(Task requirements): Examine each line in the records below for the word "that". Report how many lines contain it, and nothing else.

(Records):

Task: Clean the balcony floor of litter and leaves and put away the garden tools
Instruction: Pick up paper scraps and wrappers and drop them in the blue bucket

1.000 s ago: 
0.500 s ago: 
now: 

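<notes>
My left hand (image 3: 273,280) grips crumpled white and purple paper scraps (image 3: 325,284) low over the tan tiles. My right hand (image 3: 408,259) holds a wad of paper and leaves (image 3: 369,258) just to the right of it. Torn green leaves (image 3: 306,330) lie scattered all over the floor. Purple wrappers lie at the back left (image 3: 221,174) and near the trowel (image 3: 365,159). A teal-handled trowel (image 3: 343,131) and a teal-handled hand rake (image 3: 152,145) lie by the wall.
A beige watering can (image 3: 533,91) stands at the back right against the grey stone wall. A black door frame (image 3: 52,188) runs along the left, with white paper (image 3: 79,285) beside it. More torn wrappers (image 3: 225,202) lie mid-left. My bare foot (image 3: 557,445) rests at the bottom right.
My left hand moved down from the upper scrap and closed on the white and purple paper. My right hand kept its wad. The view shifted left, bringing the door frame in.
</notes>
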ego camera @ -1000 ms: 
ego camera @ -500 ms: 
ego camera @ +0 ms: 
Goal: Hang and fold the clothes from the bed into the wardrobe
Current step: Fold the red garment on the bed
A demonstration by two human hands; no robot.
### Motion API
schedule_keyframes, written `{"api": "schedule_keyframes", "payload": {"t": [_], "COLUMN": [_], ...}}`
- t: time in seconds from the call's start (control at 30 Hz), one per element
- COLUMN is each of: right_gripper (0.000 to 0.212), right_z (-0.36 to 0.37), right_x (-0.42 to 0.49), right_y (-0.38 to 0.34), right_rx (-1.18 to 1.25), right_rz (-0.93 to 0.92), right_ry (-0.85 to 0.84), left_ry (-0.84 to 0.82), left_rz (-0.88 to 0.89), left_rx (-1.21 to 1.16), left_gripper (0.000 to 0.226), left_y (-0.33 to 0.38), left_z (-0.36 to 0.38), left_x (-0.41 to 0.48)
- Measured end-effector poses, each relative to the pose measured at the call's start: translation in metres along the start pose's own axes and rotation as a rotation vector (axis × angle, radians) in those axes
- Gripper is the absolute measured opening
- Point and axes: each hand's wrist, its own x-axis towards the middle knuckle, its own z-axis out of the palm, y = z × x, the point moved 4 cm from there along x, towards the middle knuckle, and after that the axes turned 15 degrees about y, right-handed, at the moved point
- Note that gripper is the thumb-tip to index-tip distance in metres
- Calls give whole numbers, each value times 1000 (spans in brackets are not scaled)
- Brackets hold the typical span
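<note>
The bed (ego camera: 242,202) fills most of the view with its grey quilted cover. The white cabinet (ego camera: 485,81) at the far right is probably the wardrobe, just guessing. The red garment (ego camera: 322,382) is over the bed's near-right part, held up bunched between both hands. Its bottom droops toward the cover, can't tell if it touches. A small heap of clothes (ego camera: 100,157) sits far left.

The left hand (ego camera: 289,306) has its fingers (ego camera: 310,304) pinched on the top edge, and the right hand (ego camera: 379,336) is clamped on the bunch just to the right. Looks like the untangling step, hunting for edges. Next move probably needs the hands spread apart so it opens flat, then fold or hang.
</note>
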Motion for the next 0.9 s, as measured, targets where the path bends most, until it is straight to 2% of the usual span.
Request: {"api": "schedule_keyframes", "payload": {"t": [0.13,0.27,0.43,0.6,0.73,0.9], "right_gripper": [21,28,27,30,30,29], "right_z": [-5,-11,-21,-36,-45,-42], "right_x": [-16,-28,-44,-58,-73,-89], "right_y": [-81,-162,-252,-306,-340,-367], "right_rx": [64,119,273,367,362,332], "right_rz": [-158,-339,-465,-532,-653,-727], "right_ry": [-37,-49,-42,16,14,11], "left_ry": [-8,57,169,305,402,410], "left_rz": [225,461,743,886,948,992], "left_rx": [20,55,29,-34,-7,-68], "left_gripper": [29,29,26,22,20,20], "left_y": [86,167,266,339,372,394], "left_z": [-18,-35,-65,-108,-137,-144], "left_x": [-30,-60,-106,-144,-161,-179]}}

(Answer section): 2